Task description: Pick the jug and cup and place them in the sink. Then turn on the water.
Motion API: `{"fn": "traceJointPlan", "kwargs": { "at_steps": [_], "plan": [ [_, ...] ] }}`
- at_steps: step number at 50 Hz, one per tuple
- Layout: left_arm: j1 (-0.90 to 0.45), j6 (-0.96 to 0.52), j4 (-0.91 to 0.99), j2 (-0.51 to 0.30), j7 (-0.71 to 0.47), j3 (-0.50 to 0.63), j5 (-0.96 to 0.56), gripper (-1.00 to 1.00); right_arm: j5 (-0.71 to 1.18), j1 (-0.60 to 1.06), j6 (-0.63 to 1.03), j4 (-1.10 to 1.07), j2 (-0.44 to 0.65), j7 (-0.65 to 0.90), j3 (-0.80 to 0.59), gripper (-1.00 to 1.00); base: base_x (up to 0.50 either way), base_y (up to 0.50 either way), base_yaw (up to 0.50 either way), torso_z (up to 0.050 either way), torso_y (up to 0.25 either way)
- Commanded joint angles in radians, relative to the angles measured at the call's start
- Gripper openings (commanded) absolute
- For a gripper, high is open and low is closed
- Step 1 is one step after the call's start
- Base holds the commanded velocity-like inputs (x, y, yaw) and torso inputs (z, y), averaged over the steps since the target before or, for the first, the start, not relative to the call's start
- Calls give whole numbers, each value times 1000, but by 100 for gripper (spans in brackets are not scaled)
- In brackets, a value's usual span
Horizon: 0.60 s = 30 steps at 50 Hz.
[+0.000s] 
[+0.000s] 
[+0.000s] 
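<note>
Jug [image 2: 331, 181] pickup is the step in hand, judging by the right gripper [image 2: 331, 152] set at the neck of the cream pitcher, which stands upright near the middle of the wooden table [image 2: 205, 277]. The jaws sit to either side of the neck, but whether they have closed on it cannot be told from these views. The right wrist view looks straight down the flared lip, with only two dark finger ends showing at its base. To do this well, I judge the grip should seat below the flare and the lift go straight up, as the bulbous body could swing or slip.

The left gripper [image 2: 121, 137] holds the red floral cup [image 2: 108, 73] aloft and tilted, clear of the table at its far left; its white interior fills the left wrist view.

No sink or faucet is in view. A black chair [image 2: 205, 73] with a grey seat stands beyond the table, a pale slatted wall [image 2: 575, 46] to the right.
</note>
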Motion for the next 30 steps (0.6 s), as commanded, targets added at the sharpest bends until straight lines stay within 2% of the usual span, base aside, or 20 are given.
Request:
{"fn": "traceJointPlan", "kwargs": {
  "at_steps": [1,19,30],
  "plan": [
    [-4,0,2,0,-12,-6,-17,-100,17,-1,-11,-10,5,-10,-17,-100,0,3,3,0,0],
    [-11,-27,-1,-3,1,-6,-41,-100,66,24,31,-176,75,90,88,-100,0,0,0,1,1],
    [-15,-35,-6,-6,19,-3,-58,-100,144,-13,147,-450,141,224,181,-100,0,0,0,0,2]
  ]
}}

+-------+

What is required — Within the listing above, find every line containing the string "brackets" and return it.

Answer —
- Calls give whole numbers, each value times 1000, but by 100 for gripper (spans in brackets are not scaled)
- In brackets, a value's usual span

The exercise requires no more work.